**Task objective:**
Lines to restate from the data below: from the one containing "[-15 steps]" to the one containing "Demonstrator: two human", both included. Give them again exactly, and only them.

Segment Start: Task data

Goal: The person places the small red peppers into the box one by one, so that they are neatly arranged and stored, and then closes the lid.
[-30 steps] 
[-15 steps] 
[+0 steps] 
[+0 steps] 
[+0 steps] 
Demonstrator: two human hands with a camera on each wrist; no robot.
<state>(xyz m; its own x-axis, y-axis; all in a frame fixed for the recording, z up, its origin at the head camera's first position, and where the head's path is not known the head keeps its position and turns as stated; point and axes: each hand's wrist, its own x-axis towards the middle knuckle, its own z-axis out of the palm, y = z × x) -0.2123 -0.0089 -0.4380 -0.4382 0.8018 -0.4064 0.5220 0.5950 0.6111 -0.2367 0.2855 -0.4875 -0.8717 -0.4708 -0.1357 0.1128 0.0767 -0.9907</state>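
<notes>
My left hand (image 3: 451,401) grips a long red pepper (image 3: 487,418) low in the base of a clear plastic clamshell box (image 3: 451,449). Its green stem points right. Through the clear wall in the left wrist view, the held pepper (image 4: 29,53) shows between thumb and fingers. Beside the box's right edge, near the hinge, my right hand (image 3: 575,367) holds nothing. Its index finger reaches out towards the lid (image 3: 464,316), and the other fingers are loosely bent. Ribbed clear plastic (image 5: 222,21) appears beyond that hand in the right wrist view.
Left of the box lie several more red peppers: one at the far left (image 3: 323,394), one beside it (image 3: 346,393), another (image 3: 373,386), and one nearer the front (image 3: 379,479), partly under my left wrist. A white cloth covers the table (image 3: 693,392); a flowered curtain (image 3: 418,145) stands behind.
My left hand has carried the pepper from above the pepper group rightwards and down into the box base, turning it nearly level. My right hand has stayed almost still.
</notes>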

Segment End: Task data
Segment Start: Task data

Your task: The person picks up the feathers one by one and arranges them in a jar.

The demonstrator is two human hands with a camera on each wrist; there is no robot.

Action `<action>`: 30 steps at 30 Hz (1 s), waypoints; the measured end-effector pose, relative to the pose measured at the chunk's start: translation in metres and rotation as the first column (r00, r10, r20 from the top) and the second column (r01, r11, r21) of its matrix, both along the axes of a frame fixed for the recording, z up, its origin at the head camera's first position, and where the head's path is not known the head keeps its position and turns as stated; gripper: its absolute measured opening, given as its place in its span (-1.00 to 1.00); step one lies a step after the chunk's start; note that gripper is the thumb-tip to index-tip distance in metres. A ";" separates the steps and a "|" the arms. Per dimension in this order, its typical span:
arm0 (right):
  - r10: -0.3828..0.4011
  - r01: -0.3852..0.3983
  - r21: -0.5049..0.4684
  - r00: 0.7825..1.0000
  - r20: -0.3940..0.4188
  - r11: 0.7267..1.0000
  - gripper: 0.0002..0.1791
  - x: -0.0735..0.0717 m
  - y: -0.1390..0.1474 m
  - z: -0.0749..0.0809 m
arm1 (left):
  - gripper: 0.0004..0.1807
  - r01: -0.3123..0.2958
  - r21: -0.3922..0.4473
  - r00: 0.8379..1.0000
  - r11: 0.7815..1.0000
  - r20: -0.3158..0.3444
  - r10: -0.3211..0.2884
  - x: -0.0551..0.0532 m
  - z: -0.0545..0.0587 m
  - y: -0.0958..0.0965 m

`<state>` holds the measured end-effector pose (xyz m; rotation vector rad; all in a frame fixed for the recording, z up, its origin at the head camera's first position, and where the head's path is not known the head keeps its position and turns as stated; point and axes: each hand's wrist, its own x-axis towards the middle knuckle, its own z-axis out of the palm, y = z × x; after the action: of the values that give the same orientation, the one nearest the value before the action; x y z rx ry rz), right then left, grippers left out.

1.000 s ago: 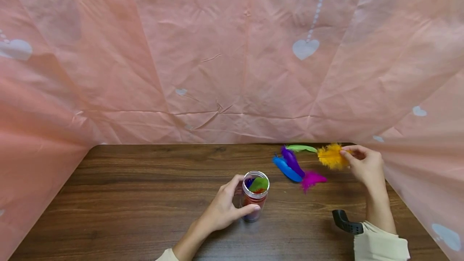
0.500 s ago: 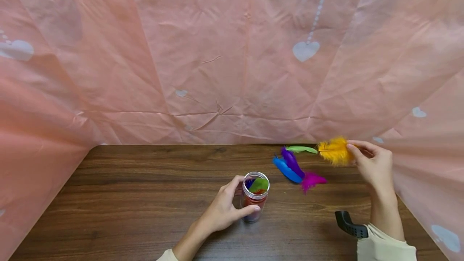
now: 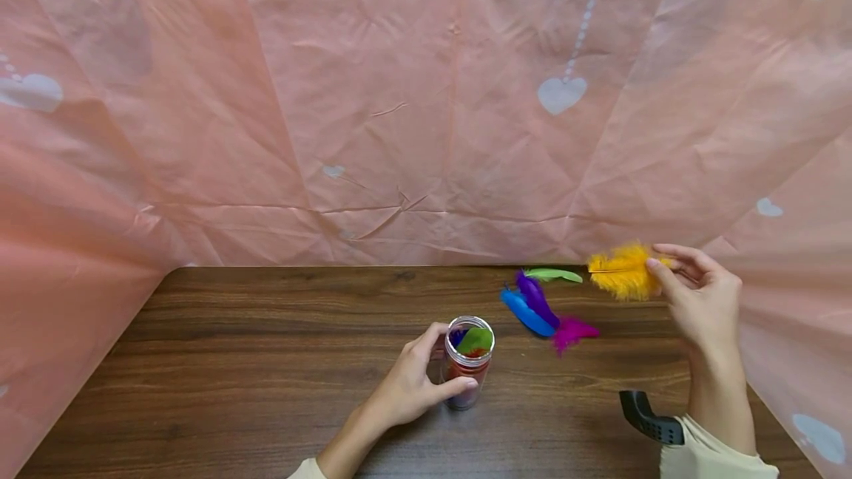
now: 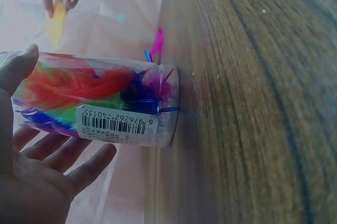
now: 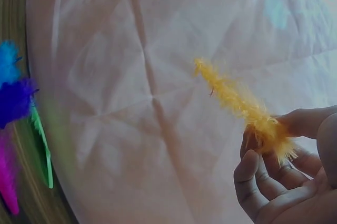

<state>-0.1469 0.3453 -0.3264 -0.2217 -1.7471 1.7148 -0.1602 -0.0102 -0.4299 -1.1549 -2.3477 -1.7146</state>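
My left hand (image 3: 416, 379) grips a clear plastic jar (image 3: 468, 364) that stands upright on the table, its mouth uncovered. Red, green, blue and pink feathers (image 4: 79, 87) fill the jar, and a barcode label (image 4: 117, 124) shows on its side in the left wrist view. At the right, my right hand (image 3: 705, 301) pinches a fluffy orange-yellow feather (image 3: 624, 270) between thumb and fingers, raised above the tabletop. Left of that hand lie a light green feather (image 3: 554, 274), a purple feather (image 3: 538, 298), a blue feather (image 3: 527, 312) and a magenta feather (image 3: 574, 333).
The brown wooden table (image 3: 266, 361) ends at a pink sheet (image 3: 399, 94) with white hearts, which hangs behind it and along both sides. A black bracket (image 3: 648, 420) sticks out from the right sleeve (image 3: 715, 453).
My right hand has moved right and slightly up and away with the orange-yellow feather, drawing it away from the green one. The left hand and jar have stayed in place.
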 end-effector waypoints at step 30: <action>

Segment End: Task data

**Solved exercise:**
[-15 steps] 
[+0 steps] 
[+0 steps] 
[+0 steps] 
Demonstrator: two human hands with a camera on each wrist; no robot.

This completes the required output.